Although guests at the rollout were prohibited from viewing the B-2’s aft end, Aviation Week magazine enterprisingly obtained aerial photographs without the Air Force’s cooperation. These photos show the trailing edges of the saw-toothed wing to be fitted with long control surfaces that could act as elevons (elevator/ailerons) or flaperons (flap/ailerons) for directional and lift control.
Asked if the plane made use of “fly-by-light,” or fiber-optic control linkages, which are impervious to electromagnetic interference, Secretary Aldridge replied with an emphatic, “I’m noting to answer that.” The B-2’s huge main landing gear doors may also function as an empennage and provide some lateral stability for the aircraft, especially in crosswind takeoffs and landings.
The B-2 Program
“The B-2 is the first computer-age airplane,” said Thomas V. Jones, Northrop’s chairman of the board and chief executive officer, “but the airplane wasn’t built by computers.

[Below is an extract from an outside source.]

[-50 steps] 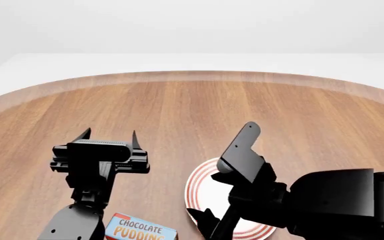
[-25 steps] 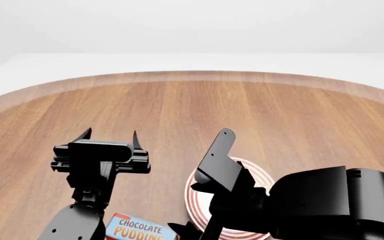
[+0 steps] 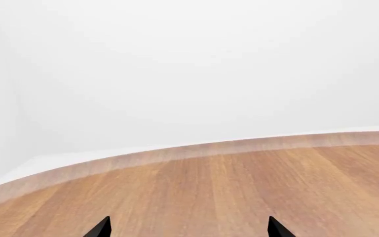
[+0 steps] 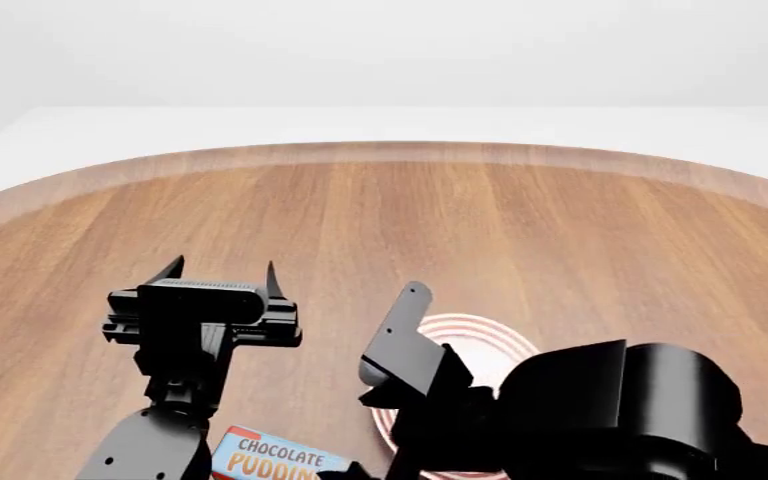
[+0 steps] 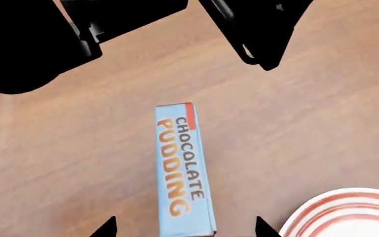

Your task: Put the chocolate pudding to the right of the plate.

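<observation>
Hovering above the pudding, the right gripper has its jaws spread and holds nothing; both fingertips show in the right wrist view, one either side of the carton's near end. The pudding lies flat on the table, blue face up, at the near edge of the head view, just left of the plate. The plate sits partly hidden under the right arm; its red-ringed rim also shows in the wrist view, near the carton but apart from it. Step in hand, as I judge it: line up and descend for the grasp. To do it well, centre the jaws across the carton's narrow width, not its length (the long axis runs away from the camera, so the present straddle looks about right), then come straight down until the pads bracket the side walls before closing. Watch that the plate-side finger clears the rim. Close gently; a light carton may skid or twist if one pad touches first. The left gripper is parked well off to the left, jaws apart and empty, pointing over bare wood, clear of the work.
</observation>
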You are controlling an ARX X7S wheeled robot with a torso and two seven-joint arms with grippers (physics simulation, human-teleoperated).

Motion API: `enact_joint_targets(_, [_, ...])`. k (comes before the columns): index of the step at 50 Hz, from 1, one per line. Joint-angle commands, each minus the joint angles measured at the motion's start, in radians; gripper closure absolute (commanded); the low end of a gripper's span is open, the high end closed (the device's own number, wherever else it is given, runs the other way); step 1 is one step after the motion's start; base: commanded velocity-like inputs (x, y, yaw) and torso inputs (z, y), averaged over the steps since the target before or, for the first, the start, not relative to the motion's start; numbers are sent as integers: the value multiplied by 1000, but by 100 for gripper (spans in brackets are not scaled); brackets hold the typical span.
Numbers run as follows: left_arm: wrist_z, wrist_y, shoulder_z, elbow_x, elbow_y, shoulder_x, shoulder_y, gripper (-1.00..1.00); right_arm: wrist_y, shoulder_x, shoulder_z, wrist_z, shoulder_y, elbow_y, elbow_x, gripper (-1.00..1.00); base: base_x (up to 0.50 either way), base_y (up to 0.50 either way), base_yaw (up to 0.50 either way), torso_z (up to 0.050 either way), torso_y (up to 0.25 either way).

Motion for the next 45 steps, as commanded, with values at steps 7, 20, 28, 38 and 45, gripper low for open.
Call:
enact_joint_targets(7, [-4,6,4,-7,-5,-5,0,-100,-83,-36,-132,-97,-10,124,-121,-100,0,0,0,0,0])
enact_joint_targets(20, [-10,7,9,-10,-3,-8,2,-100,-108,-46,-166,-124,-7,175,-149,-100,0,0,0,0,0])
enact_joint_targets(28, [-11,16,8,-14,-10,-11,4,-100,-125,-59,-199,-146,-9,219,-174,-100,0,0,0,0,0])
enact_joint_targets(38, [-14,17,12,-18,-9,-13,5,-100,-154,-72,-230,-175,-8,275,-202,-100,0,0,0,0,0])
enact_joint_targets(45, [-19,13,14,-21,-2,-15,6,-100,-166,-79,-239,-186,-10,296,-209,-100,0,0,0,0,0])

And computers didn’t replace people. Computers brought people together and gave them the tools they needed to make the most of their individual skills and imagination.”
Indeed, the B-2 is the first aircraft to be designed and built with a three-dimensional integrated database. This computer network electronically linked Northrop’s engineering, tooling, and manufacturing segments with contractor logistics support, the Air Force, and the major subcontractors (Boeing Advanced Systems Co., LTV Aircraft Products Group, and General Electric’s Engine Group).

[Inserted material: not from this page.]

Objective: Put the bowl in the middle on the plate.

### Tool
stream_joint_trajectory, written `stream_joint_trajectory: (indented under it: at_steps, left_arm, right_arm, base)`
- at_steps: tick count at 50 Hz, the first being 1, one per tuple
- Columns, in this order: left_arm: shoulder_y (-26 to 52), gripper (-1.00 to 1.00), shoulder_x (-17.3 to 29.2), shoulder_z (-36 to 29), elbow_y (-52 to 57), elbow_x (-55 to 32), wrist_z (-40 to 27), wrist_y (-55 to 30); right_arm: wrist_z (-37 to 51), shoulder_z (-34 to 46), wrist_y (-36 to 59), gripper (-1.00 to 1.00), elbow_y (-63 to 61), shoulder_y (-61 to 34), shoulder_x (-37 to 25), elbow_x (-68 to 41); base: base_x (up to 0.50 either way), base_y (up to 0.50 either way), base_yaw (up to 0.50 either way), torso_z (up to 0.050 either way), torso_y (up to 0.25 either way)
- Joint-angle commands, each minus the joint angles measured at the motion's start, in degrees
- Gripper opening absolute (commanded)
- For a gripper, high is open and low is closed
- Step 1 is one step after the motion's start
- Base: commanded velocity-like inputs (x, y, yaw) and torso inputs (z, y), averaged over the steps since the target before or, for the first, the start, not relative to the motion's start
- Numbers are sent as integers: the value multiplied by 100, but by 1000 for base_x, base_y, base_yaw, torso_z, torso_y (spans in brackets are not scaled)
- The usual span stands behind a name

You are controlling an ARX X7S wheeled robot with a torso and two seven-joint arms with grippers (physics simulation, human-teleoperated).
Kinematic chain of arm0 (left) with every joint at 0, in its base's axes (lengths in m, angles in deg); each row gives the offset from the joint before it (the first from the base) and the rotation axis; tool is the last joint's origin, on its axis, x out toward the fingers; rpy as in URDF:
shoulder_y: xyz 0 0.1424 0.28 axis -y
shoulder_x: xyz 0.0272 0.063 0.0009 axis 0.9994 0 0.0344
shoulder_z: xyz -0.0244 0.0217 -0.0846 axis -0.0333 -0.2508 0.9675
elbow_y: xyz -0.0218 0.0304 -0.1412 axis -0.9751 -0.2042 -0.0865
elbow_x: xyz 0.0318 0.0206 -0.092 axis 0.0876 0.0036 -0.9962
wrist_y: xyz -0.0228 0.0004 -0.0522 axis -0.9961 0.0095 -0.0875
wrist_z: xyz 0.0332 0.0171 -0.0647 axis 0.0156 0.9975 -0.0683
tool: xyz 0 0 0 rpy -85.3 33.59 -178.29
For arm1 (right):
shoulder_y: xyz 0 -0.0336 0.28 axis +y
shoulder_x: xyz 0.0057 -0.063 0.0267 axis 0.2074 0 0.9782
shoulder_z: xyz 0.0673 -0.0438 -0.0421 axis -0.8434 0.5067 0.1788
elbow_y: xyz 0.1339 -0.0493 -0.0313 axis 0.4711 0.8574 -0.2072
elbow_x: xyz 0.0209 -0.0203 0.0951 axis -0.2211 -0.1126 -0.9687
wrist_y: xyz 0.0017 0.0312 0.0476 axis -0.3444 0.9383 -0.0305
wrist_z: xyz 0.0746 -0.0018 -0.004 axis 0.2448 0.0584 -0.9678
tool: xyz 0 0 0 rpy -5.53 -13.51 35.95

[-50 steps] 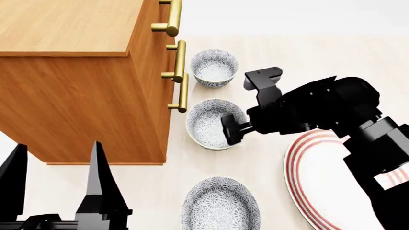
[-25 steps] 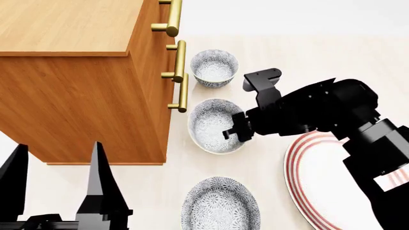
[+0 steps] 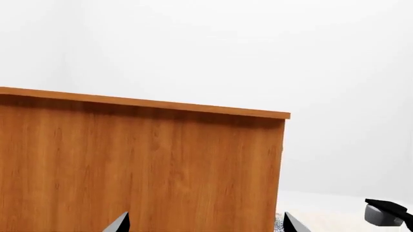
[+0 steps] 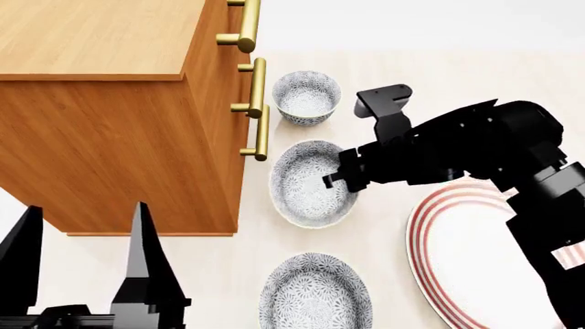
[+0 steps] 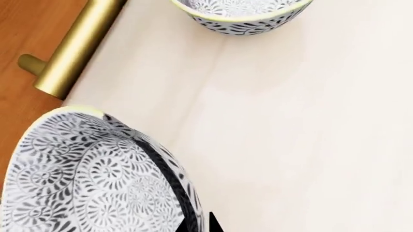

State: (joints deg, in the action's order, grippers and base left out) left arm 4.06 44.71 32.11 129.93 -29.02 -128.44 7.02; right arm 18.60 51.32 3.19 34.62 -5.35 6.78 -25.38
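Right pincer (image 4: pixel 336 177) clamped on the middle bowl (image 4: pixel 311 184) rim; plate (image 4: pixel 457 260) at 4 o'clock, empty. Left pincer (image 4: pixel 82 240) apart, idle.

Three patterned bowls stand in a row on the floor: far bowl (image 4: pixel 306 96), middle bowl (image 4: pixel 312 182), near bowl (image 4: pixel 316 291). One red-ringed plate (image 4: pixel 462 264). One wooden cabinet (image 4: pixel 109 110) with two brass handles (image 4: pixel 257 108) in view. Two black arms, left gripper (image 4: pixel 87 274) and right gripper (image 4: pixel 340 177).
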Motion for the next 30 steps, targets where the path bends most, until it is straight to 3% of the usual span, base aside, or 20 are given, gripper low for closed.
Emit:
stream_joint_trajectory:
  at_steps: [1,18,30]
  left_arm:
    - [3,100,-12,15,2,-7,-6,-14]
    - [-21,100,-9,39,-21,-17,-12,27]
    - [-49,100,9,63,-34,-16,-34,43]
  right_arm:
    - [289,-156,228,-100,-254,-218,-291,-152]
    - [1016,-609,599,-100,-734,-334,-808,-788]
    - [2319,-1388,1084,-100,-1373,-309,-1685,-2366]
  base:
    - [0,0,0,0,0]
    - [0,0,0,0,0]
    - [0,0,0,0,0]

The other major subcontractors (Link Flight Simulation Corp., Hughes Radar Systems Group, and Boeing Military Airplane Co.) and more than forty known subcontractors (see box, p. 46) were also in constant contact with Northrop.
The network resulted in a ninety-seven percent success rate for first-time fit of tubing, fluid systems, and mechanical systems. This compares with a sixty percent success rate for a conventional design process. Northrop invested more than $1 billion in the system, which includes 400 terminals and thirty computer graphics rooms at the company’s 3,300,000-square-foot Pico Rivera, Calif., facility (where the B-2 was designed and engineered) alone.

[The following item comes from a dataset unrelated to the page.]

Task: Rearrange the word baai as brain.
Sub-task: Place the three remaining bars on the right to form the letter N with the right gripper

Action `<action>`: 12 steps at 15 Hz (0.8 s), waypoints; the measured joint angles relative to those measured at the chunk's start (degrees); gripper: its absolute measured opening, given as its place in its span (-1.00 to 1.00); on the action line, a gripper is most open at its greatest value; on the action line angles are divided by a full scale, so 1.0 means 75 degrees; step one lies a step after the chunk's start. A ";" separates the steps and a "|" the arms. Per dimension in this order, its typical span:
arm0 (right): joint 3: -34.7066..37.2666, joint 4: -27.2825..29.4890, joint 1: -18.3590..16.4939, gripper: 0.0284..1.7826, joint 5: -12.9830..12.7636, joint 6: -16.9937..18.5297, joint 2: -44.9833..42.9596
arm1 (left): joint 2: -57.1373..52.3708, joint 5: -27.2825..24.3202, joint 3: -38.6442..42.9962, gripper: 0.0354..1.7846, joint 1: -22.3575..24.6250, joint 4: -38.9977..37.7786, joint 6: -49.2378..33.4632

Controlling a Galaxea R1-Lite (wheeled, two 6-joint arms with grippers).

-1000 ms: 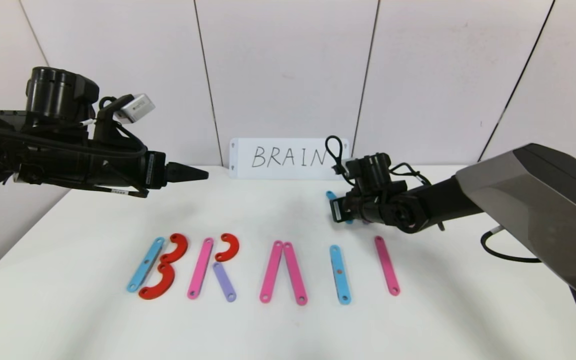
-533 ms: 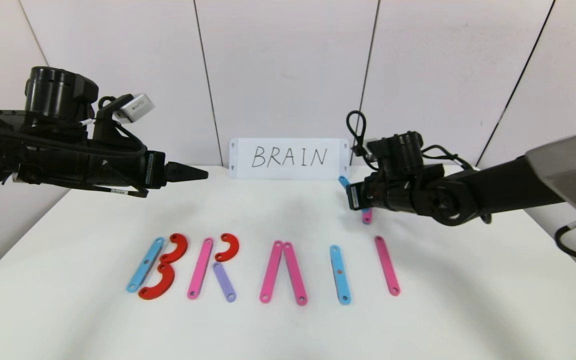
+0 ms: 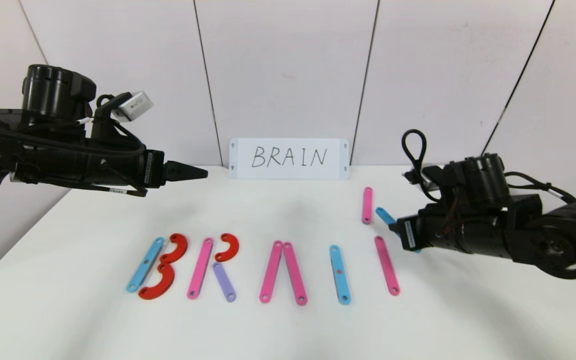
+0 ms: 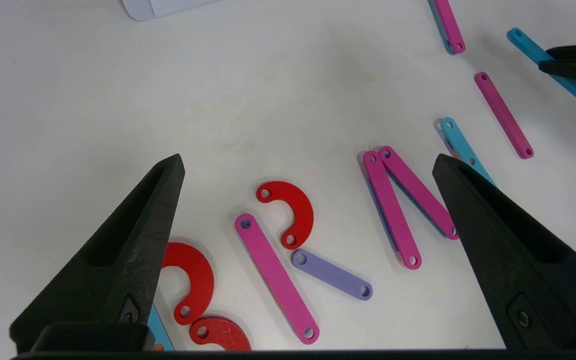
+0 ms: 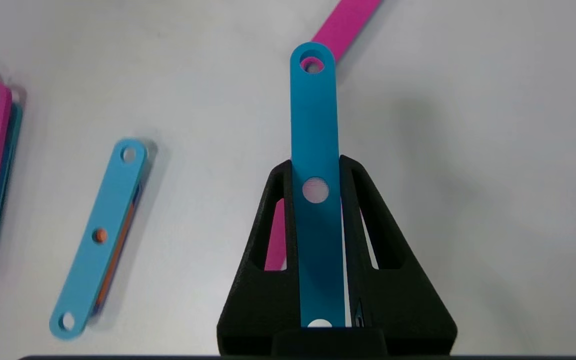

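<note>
right pincer [image 5: 315, 200] clamps the flat blue plastic strip [image 5: 314, 150] lengthwise, just right of the lone pink upright bar [image 3: 387, 265] on the bench; left pincer [image 4: 308, 250] hangs agape, farther off.

Both arms are matte black, built of chunky round joints. The left arm [image 3: 68, 160] has a small silver box on top, thin black cables and a white label strip. The right arm [image 3: 493, 232] has a looped black cable standing up. Each ends in black, pointed, wedge-shaped fingers [image 4: 118, 270] with hollowed sides
</note>
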 joint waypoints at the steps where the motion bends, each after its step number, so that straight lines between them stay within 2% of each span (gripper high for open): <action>1: 0.0437 -0.0215 -0.0062 -0.71 0.0094 0.0000 -0.0166 | -0.0003 0.0000 0.0000 0.95 0.0000 0.0000 -0.0003; 4: 0.1419 -0.0993 -0.0236 -0.71 0.0164 -0.0011 -0.0354 | -0.0018 0.0000 0.0010 0.95 0.0000 0.0000 -0.0003; 7: 0.1780 -0.1170 -0.0390 -0.71 0.0176 -0.0029 -0.0366 | -0.0023 0.0000 0.0018 0.95 -0.0026 0.0000 -0.0003; 9: 0.1871 -0.1180 -0.0478 -0.71 0.0380 -0.0085 -0.0320 | -0.0026 -0.0003 0.0024 0.95 -0.0046 0.0000 0.0003; 12: 0.1903 -0.1185 -0.0686 -0.71 0.0735 -0.0405 -0.0189 | -0.0026 0.0003 0.0024 0.95 -0.0046 0.0000 0.0000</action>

The avionics system has already been tested for 44,000 hours. Engineering development testing took another 16,000 hours, and the flight-control system has logged 9,000 hours on the test bench. Strategic Air Command flight crews (the eventual users) have accumulated 6,000 hours in the B-2 simulator.
The airplane was also designed for high reliability and maintainability. Crew chiefs and line maintenance troops were consulted about access to components, and Air Force Logistics Command officials provided input on sustainability.
Eliminating Contrails
The B-2 was originally conceived as a high-altitude bomber, and that created the problem of eliminating contrails, which would give the airplane’s position away to mankind’s oldest sensor—the human eye.
At the rollout, though, Secretary Aldridge announced that “the contrail problem has been solved, but I’m not going to tell you how.” Two possible solutions: a fuel additive, or a baffle system on the rear of the aircraft that mixes cold air with the hot engine exhaust to eliminate the formation of the telltale vapor trails.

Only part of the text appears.